Just Me Again

Summary: Now and then, a detective awakens to find his own dead, naked body somewhere in his house.

Detective Justin Daniels never had reason to explore forensic pathology until he found his own body last year. Before then, the only exposure to fatal crime he had been exposed to in the small Washington town he lived in was a domestic case. He had arrived to examine the house where a drunken man had strangled his wife to death, and then crudely tried to dismember the body. The scenes from that bathroom had been enough to send him to therapy for a year.

As he dragged another stiff into his tub, Detective Daniels reflected how much that had changed. A year ago, he awoke to find a naked doppelganger with his exact same hair, face, and body lying on the sofa. Despite aiming his sidearm at the body for a long minute, he overcame his apprehension to feel the lack of a pulse in his neck. He first thought it was some practical joke, but the fact the body had the same scar on his middle finger that he bore since a childhood whittling accident was enough to give him second thoughts. The disconcerting lack of cause of death was another.

Detective Daniels had kept the body under an old mattress cover in his basement until it started to stink. He took DNA samples, which all came back identical to him from the lab. Unsure of why a dead clone of himself would be lying dead on his sofa, he decided to dispose of the body. One trip into the deep woods later, the source of his problems rested in a shallow grave beside a river.

The next body came a month after that, only this one was sitting on the toilet. Daniels' dismay only grew after the corpse refused to disappear after splashing his face in cold water. He approached the second one more scientifically, taking more samples of it, and comparing his dental records against it. Like before, the body was an exact match in all ways he suspected, and some he didn't, such as having exactly the same fillings in his teeth.

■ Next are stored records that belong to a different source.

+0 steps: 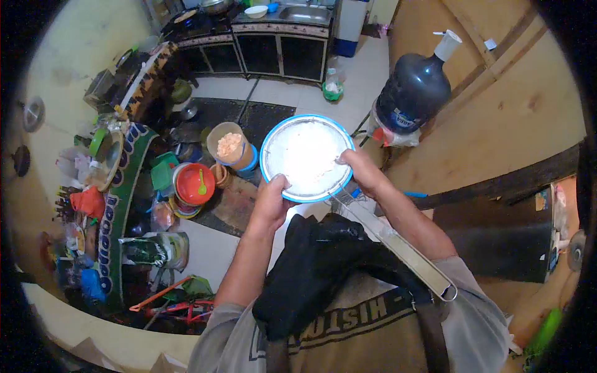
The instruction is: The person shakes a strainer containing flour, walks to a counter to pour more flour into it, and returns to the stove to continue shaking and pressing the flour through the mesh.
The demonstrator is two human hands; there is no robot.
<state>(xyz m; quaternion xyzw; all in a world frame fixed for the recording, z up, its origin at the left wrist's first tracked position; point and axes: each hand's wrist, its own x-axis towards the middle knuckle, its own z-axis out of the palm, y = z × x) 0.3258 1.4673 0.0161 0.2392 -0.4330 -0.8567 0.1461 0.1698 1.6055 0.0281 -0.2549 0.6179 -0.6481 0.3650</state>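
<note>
In front of my chest I hold a round, blue-rimmed basin (263, 163) between both hands. White powder (305, 152) spreads across it, very bright under the light. A sieve's long metal handle (404, 248) sticks out from its near right edge, slanting toward my right side. The sieve's round part appears to sit inside the basin. My left hand (272, 200) grips the near left edge, thumb on top. My right hand (362, 172) grips the right edge, its thumb over the rim. The fingers of both hands are hidden underneath.
A bucket of pale orange pieces (230, 144) stands beyond my left hand, beside a red bowl (194, 184) with a green spoon. A large water jug (413, 93) is at the right. A cluttered table (121, 211) lines the left; a sink counter (280, 28) is at the back.
</note>
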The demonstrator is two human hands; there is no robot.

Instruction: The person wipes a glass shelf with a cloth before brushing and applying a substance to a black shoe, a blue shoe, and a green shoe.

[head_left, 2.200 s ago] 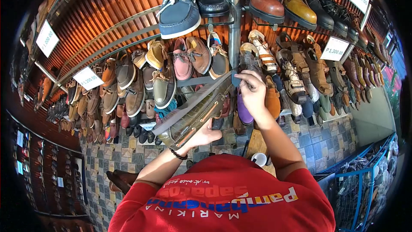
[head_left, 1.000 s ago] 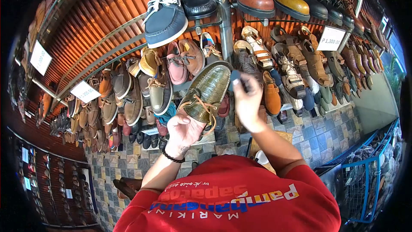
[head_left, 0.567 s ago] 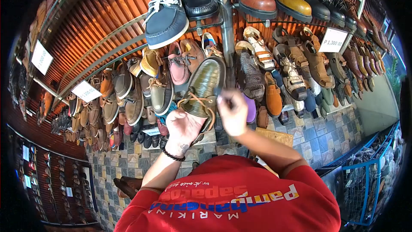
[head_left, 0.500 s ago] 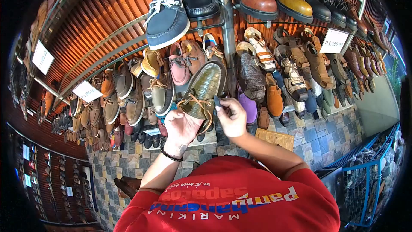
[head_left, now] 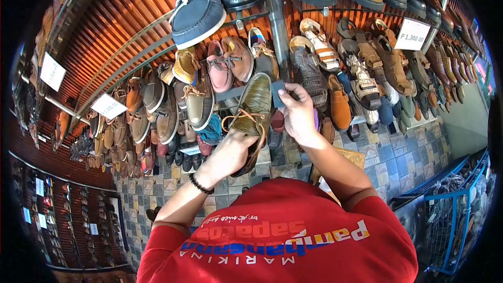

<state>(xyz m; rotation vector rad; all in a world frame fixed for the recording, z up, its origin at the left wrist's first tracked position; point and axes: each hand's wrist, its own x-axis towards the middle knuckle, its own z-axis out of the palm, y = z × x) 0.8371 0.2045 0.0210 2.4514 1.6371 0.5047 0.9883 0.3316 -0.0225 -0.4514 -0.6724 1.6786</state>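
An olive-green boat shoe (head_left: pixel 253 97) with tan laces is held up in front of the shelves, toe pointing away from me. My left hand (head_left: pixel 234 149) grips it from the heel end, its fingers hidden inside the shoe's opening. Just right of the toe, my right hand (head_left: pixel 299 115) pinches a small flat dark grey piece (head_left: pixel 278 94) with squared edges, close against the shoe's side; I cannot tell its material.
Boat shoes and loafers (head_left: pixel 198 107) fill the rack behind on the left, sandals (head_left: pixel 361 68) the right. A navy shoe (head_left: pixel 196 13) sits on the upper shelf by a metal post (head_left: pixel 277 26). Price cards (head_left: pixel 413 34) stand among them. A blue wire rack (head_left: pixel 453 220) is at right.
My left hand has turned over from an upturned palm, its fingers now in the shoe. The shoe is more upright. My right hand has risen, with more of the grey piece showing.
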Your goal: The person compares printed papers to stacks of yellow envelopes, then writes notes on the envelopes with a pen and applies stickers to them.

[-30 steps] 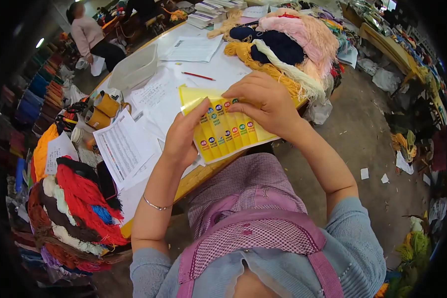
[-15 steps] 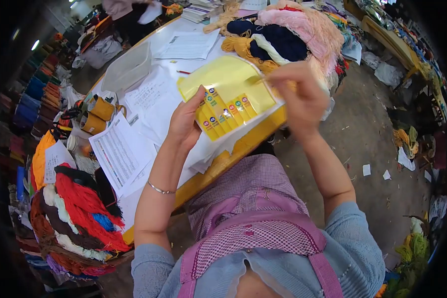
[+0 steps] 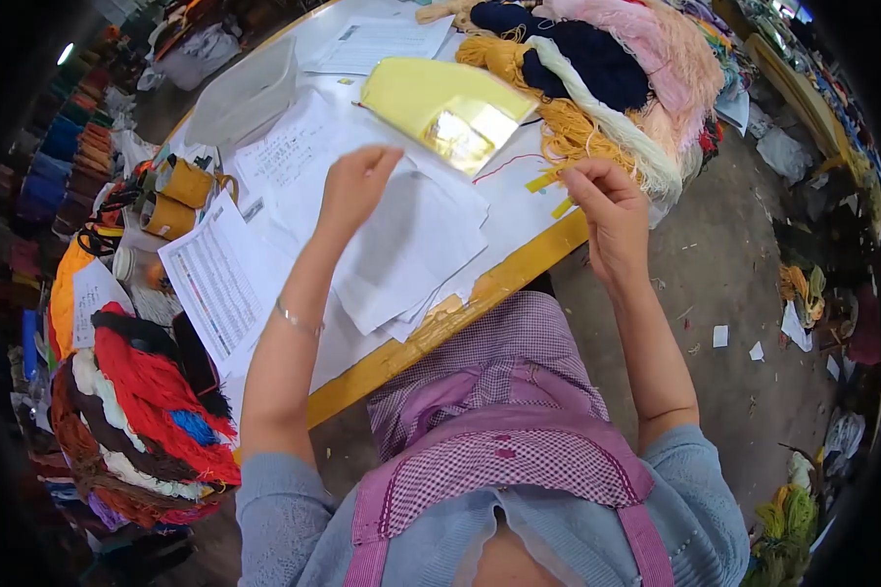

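Note:
My right hand (image 3: 612, 210) pinches narrow yellow strips (image 3: 540, 183) between thumb and fingertips, over the table's front edge. My left hand (image 3: 354, 191) hovers above white papers (image 3: 411, 240), its fingers curled in and slightly blurred; nothing shows in it. Beyond both hands is a yellow sheet in a shiny clear sleeve (image 3: 431, 93), touched by neither hand. Light glares off its lower right part. A thin red thread (image 3: 507, 164) runs between the sleeve and my right hand.
Yarn skeins in navy (image 3: 582, 64), pink (image 3: 661, 49) and mustard (image 3: 578, 132) are heaped at the back right. A clear plastic tray (image 3: 245, 98), brown tape rolls (image 3: 171, 210), a printed chart (image 3: 220, 284) and red yarn (image 3: 157, 382) lie to the left.
My left hand has let go of the yellow sheet, which is now farther back on the table. My right hand has moved slightly downward, with yellow strips now visible in its fingertips.

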Demonstrator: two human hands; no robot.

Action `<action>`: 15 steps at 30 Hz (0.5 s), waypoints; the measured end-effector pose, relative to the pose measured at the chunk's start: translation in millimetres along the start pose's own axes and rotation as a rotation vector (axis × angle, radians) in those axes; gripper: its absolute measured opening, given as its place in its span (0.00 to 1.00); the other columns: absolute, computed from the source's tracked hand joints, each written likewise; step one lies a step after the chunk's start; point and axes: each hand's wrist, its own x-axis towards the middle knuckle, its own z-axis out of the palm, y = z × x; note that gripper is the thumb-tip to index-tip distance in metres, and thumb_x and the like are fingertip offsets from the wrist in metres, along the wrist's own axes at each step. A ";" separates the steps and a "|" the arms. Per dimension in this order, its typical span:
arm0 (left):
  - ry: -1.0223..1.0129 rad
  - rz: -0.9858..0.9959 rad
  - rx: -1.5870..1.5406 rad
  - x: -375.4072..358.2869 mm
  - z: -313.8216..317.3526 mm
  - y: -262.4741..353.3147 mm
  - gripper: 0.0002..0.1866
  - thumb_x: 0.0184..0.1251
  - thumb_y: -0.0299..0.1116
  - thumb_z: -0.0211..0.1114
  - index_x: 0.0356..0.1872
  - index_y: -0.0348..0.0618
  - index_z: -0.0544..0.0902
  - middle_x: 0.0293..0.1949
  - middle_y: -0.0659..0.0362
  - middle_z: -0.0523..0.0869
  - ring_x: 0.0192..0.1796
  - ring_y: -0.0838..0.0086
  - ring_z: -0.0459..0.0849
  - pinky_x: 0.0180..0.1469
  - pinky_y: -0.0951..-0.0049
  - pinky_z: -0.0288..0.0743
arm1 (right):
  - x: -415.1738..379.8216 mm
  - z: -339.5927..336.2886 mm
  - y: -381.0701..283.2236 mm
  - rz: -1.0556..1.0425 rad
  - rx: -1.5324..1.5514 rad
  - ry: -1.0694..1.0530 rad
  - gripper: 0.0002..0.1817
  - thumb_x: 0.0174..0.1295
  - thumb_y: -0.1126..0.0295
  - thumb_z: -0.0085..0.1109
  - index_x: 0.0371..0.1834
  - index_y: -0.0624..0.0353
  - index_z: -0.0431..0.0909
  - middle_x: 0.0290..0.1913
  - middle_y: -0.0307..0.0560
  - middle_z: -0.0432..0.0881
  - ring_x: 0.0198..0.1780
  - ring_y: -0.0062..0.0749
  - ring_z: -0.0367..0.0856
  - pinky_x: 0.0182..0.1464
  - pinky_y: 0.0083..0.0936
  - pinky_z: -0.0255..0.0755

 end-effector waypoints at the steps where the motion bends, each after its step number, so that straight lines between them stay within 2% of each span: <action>1: 0.019 0.010 0.081 -18.6 4.2 -4.0 0.17 0.69 0.39 0.61 0.51 0.38 0.82 0.51 0.48 0.85 0.52 0.62 0.84 0.52 0.68 0.76 | 1.1 1.0 4.3 0.049 0.007 -0.006 0.06 0.59 0.75 0.68 0.39 0.62 0.83 0.33 0.32 0.81 0.33 0.11 0.72 0.39 0.11 0.65; 2: 0.043 0.017 0.163 -34.5 7.2 -9.3 0.16 0.69 0.38 0.60 0.51 0.40 0.83 0.51 0.49 0.85 0.52 0.60 0.84 0.53 0.67 0.76 | 3.1 2.9 10.2 0.055 0.003 -0.013 0.06 0.59 0.75 0.68 0.39 0.62 0.83 0.33 0.32 0.81 0.33 0.11 0.72 0.39 0.11 0.65; 3: 0.063 0.196 0.227 -44.2 10.6 -13.8 0.18 0.69 0.38 0.59 0.56 0.44 0.81 0.57 0.52 0.82 0.60 0.59 0.79 0.63 0.60 0.70 | 5.3 5.0 16.1 0.083 -0.010 -0.044 0.07 0.59 0.74 0.68 0.39 0.62 0.83 0.33 0.32 0.80 0.32 0.11 0.70 0.38 0.11 0.63; 4: 0.072 0.185 0.221 -51.9 13.5 -18.1 0.18 0.69 0.38 0.59 0.56 0.44 0.81 0.57 0.52 0.82 0.60 0.59 0.79 0.63 0.60 0.70 | 7.5 8.3 19.7 0.111 -0.026 -0.076 0.07 0.59 0.74 0.68 0.39 0.61 0.83 0.32 0.31 0.80 0.31 0.11 0.69 0.36 0.11 0.62; 6: -0.049 0.338 0.440 -66.5 21.1 -16.0 0.22 0.68 0.37 0.61 0.63 0.47 0.76 0.66 0.55 0.75 0.70 0.60 0.69 0.72 0.52 0.57 | 9.9 20.8 24.5 0.155 -0.039 -0.110 0.07 0.60 0.74 0.67 0.40 0.62 0.83 0.31 0.31 0.79 0.31 0.11 0.67 0.35 0.11 0.60; 7: -0.146 0.277 0.377 -73.5 24.1 -15.2 0.26 0.68 0.38 0.62 0.66 0.50 0.72 0.70 0.56 0.69 0.75 0.60 0.61 0.75 0.46 0.46 | 10.6 26.1 26.7 0.233 0.008 -0.161 0.07 0.60 0.73 0.67 0.40 0.62 0.83 0.31 0.31 0.79 0.31 0.10 0.67 0.35 0.10 0.60; 8: -0.137 0.267 0.366 -82.5 23.1 -12.2 0.26 0.68 0.38 0.62 0.66 0.50 0.72 0.70 0.56 0.69 0.75 0.60 0.61 0.75 0.46 0.46 | 11.4 29.9 28.2 0.312 0.054 -0.210 0.07 0.61 0.73 0.66 0.40 0.63 0.83 0.31 0.31 0.78 0.31 0.10 0.66 0.35 0.09 0.59; 9: -0.163 0.301 0.371 -92.6 19.2 -5.2 0.26 0.67 0.38 0.63 0.65 0.50 0.73 0.69 0.57 0.70 0.74 0.61 0.63 0.74 0.47 0.49 | 11.7 32.3 29.2 0.345 0.041 -0.239 0.07 0.62 0.74 0.65 0.41 0.64 0.82 0.33 0.34 0.80 0.33 0.12 0.72 0.39 0.10 0.68; 10: -0.191 0.335 0.374 -101.6 16.2 1.1 0.25 0.66 0.38 0.63 0.64 0.49 0.74 0.68 0.58 0.71 0.73 0.61 0.65 0.74 0.48 0.51 | 11.2 34.6 29.1 0.356 0.027 -0.244 0.07 0.62 0.74 0.65 0.41 0.64 0.82 0.33 0.34 0.80 0.33 0.12 0.72 0.39 0.10 0.68; 12: -0.232 0.370 0.366 -117.9 7.9 3.5 0.25 0.64 0.38 0.64 0.63 0.48 0.74 0.66 0.57 0.73 0.70 0.61 0.67 0.72 0.49 0.54 | 10.5 37.9 27.6 0.448 0.119 -0.278 0.07 0.64 0.74 0.63 0.42 0.66 0.81 0.36 0.37 0.81 0.39 0.16 0.79 0.49 0.18 0.78; 13: -0.278 0.411 0.371 -124.7 7.1 3.8 0.25 0.63 0.37 0.65 0.62 0.47 0.75 0.63 0.57 0.75 0.68 0.61 0.70 0.70 0.50 0.58 | 11.3 37.7 29.3 0.464 0.100 -0.278 0.07 0.64 0.74 0.63 0.42 0.66 0.81 0.36 0.37 0.81 0.39 0.16 0.79 0.49 0.18 0.78; 15: -0.238 0.395 0.323 -128.4 10.1 3.9 0.25 0.61 0.37 0.66 0.61 0.45 0.76 0.60 0.56 0.76 0.65 0.62 0.72 0.67 0.52 0.60 | 14.3 39.5 33.8 0.549 0.073 -0.408 0.08 0.65 0.73 0.61 0.43 0.66 0.80 0.39 0.40 0.82 0.43 0.21 0.82 0.56 0.28 0.80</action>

Daniels began looking up case files on murders where bodies had been found, and resolved not to make those mistakes. He started hunting casually, so his purchase of skinning tools would not attract undue attention. He started taking regular excursions into the woods for hiking. He started learning where people did and did not go, and where bears, wolves, mountain lions, and other carnivores lived. Bits of the second body had been left reduced to chum, his gift to nature's carrion eaters. When the third one showed up after that, Daniels looked into pickling corpses in acid before dismembering them. As a result, they were a fine slurry he could pour down the drain.

Daniels sometimes wondered about their origin, but he had no means to test his hypotheses. The bodies simply appeared in random places around his house, even when all the windows and doors were locked and the burglar alarm was set. He wondered if perhaps he could donate the organs or blood, but it would be hard to explain why he had an unlimited supply of hearts, lungs, and kidneys to the nearby hospital. He wondered if he should break the law, by selling the remains to organ traffickers, where at least the organs would do some good.

Daniels got a scare when he was sent out on a particular call. A hiker had found a human skeleton in the woods near the river, and he knew exactly where the bone was from. Fortunately, scavengers had already made off with most of the remains, and a few broken bones were left by the time he got there. Due to being the first on scene, he took what samples he could, but he could not stop the forensic investigators from doing genetic tests on what non-contaminated tissue they found. He was later disciplined for contaminating the scene with his genetic material, and the John Doe case remained unsolved.